WHAT NEEDS TO BE DONE :: Retype the whole listing that follows so that it matches the original exactly.

╭─ DATA FOR THIS TASK

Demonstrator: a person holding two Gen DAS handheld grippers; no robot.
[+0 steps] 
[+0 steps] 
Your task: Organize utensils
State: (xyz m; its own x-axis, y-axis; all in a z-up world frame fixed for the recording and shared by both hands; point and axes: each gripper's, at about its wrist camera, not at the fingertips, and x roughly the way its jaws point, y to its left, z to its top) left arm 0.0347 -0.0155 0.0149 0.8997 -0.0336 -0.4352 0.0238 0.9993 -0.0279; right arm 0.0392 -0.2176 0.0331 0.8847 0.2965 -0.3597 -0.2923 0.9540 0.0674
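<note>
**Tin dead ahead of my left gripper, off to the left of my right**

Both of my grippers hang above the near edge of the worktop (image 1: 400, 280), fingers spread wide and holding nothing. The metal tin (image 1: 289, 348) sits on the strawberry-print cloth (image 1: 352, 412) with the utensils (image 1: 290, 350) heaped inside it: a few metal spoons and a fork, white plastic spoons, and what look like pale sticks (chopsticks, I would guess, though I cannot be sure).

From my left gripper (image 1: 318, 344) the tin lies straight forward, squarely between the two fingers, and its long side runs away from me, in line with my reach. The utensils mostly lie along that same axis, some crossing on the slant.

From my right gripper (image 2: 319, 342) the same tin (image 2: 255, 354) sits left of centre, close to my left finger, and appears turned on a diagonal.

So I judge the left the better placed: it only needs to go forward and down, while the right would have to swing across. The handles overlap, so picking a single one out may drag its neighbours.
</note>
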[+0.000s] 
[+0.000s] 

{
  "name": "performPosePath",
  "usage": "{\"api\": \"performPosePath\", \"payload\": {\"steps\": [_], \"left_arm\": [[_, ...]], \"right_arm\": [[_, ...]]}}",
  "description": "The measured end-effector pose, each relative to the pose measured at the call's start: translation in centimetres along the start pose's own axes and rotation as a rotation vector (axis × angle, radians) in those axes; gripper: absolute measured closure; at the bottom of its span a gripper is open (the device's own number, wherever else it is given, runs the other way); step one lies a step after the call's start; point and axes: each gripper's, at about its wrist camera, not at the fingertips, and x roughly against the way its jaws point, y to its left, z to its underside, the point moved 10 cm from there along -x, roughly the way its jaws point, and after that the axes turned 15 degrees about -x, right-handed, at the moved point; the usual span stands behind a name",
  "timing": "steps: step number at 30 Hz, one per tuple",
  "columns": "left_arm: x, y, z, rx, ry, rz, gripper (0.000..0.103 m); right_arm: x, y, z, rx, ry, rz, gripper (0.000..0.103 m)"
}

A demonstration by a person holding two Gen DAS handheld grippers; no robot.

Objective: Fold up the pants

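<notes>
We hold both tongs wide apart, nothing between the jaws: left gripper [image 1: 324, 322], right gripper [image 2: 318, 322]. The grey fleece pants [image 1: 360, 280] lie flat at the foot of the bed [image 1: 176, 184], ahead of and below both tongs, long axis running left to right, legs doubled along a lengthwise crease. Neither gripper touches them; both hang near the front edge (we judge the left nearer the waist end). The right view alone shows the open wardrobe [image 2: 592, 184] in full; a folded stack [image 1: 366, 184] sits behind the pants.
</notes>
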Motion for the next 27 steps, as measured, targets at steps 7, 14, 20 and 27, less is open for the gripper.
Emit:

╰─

REPLY TO THE TASK ::
Demonstrator: a person holding two Gen DAS handheld grippers; no robot.
[+0 steps] 
[+0 steps] 
Your task: Organize utensils
State: (xyz m; its own x-axis, y-axis; all in a z-up world frame fixed for the recording and shared by both hands; point and axes: each gripper's, at about its wrist camera, not at the fingertips, and x roughly the way its jaws point, y to its left, z to its top) left arm 0.0347 -0.0155 0.0149 0.8997 -0.0336 -0.4352 0.0238 0.9993 -0.0279; right arm 0.0392 -0.2176 0.0331 0.8847 0.2965 -0.3597 -0.2923 0.9540 0.0674
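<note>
**Tin dead ahead of my left gripper, off to the left of my right**

Both of my grippers hang above the near edge of the worktop (image 1: 400, 280), fingers spread wide and holding nothing. The metal tin (image 1: 289, 348) sits on the strawberry-print cloth (image 1: 352, 412) with the utensils (image 1: 290, 350) heaped inside it: a few metal spoons and a fork, white plastic spoons, and what look like pale sticks (chopsticks, I would guess, though I cannot be sure).

From my left gripper (image 1: 318, 344) the tin lies straight forward, squarely between the two fingers, and its long side runs away from me, in line with my reach. The utensils mostly lie along that same axis, some crossing on the slant.

From my right gripper (image 2: 319, 342) the same tin (image 2: 255, 354) sits left of centre, close to my left finger, and appears turned on a diagonal.

So I judge the left the better placed: it only needs to go forward and down, while the right would have to swing across. The handles overlap, so picking a single one out may drag its neighbours.
</note>
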[+0.000s] 
[+0.000s] 

{
  "name": "performPosePath",
  "usage": "{\"api\": \"performPosePath\", \"payload\": {\"steps\": [_], \"left_arm\": [[_, ...]], \"right_arm\": [[_, ...]]}}",
  "description": "The measured end-effector pose, each relative to the pose measured at the call's start: translation in centimetres along the start pose's own axes and rotation as a rotation vector (axis × angle, radians) in those axes; gripper: absolute measured closure; at the bottom of its span a gripper is open (the device's own number, wherever else it is given, runs the other way); step one lies a step after the call's start; point and axes: each gripper's, at about its wrist camera, not at the fingertips, and x roughly against the way its jaws point, y to its left, z to its underside, the point moved 10 cm from there along -x, roughly the way its jaws point, and after that the axes turned 15 degrees about -x, right-handed, at the moved point; the usual span stands behind a name",
  "timing": "steps: step number at 30 Hz, one per tuple",
  "columns": "left_arm: x, y, z, rx, ry, rz, gripper (0.000..0.103 m); right_arm: x, y, z, rx, ry, rz, gripper (0.000..0.103 m)"
}

A demonstration by a person holding two Gen DAS handheld grippers; no robot.

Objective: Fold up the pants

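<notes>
We hold both tongs wide apart, nothing between the jaws: left gripper [image 1: 324, 322], right gripper [image 2: 318, 322]. The grey fleece pants [image 1: 360, 280] lie flat at the foot of the bed [image 1: 176, 184], ahead of and below both tongs, long axis running left to right, legs doubled along a lengthwise crease. Neither gripper touches them; both hang near the front edge (we judge the left nearer the waist end). The right view alone shows the open wardrobe [image 2: 592, 184] in full; a folded stack [image 1: 366, 184] sits behind the pants.
</notes>
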Motion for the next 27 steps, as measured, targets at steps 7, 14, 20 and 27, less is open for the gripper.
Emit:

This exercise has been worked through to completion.